Warhol is having his life and death celebrated by
the National Gallery of Scotland, and feeling that a bit of art would be a fine thing to experience on a wet Sunday, I hastened to the exhibition with my infinitely better half. Well, we attempted to hasten, but the 43 miles from the Fair City to the NGS took around 4 1/2 hours, including the
delightful 45 minutes it took to work our way through a very, very tacky parade which blocked up Princes St and its surrounds. Still, I suppose one must be prepared to suffer for someone else's art.

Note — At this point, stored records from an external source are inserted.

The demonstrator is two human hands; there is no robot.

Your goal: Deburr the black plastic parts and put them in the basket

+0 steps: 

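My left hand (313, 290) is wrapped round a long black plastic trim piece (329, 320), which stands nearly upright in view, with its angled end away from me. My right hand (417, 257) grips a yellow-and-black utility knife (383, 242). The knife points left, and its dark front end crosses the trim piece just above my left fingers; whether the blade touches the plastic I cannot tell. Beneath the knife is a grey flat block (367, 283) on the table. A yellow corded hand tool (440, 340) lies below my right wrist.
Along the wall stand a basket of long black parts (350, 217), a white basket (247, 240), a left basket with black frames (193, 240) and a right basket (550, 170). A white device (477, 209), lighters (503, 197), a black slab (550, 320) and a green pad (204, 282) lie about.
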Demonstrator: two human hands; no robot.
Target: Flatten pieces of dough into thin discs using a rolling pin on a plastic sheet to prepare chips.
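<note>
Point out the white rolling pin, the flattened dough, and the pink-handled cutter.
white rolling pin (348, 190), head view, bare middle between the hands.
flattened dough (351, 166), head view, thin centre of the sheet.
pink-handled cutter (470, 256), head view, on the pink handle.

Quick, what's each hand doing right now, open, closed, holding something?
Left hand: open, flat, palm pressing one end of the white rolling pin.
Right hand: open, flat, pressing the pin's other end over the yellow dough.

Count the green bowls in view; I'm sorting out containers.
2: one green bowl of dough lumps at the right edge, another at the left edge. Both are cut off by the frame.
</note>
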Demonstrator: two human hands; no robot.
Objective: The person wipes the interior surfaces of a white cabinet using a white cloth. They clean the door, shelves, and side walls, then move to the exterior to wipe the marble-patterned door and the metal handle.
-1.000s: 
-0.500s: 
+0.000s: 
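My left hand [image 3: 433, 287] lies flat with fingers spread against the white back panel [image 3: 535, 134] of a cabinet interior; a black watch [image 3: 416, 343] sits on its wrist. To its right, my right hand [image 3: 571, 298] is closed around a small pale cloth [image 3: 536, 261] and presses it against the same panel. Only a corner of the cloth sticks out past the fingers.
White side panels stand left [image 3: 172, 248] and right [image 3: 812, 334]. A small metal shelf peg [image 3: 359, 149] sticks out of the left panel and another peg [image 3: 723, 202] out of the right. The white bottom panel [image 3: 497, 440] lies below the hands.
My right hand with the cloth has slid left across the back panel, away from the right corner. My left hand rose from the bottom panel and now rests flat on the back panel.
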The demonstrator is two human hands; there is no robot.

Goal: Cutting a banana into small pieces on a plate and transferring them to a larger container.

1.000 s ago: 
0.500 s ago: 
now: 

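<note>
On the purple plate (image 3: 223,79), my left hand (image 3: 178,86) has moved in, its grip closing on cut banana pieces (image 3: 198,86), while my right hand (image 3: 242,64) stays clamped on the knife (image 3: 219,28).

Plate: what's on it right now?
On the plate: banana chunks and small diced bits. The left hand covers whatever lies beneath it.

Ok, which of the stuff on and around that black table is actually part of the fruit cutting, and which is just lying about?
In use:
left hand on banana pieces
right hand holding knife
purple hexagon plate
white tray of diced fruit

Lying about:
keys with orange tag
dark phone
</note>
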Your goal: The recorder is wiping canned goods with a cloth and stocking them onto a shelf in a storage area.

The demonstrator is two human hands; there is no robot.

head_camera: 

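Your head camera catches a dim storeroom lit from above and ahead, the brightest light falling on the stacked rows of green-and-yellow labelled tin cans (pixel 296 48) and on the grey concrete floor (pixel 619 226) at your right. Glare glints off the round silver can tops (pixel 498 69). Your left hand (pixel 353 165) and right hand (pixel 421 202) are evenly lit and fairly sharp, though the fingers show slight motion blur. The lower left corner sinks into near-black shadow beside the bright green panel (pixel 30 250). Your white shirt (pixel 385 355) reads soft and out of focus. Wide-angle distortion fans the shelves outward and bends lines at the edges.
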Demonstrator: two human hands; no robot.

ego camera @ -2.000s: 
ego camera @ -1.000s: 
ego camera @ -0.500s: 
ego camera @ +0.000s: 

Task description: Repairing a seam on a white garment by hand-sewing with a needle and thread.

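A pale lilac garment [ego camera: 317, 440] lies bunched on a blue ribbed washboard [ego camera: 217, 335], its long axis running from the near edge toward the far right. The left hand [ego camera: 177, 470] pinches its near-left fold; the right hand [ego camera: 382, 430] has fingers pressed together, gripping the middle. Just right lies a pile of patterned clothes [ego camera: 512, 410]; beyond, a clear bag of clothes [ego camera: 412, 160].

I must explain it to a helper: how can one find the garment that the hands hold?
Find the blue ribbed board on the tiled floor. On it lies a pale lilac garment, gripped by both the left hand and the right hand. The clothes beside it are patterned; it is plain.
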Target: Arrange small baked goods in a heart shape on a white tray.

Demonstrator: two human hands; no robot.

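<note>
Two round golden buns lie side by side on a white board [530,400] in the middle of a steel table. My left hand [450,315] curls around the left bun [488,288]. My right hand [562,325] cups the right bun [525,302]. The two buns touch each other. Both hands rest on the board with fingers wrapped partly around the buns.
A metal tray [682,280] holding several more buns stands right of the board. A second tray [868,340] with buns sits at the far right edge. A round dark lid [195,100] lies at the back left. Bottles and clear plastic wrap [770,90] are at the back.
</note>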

The retrospective included a fair selection of his signature pieces, including Marilyn, Jackie O, Elvis, the soup cans and so forth, but as has been pointed out elsewhere, no Mao. I am no great fan of the Great Helmsman, so that was not particularly distressing. However, it did leave the impression that the exhibition had been rather cobbled together from whatever the NGS could lay its hands on, rather than perhaps for it to have been prepared to gather together more pieces for the show, at greater cost and time, no doubt. I also concluded that rather more space was used than was needed for what the NGS had to exhibit.
Away from the iconic pieces, Warhol's juvenilia was perhaps the most interesting, in that I could see something of both
Georg Grosz and especially
Jean Cocteau in his early drawings and graphic art.
Was Warhol a great artist? I doubt it, but his melding of art with commerce is undeniably influential, and for many years I have looked at commercial art & design through the prism he created, and regard the Bird's custard tin as being a thing of rare beauty.
As a footnote, The Times obit of Warhol was a pearl, the last line of which, rather than referring to family as is the norm, was '
He always wore a silver wig'. It is not in that paper's online archive, but I committed the line to memory at the time and have been wheeling it out ever since, so perhaps my readers will trust me on this one.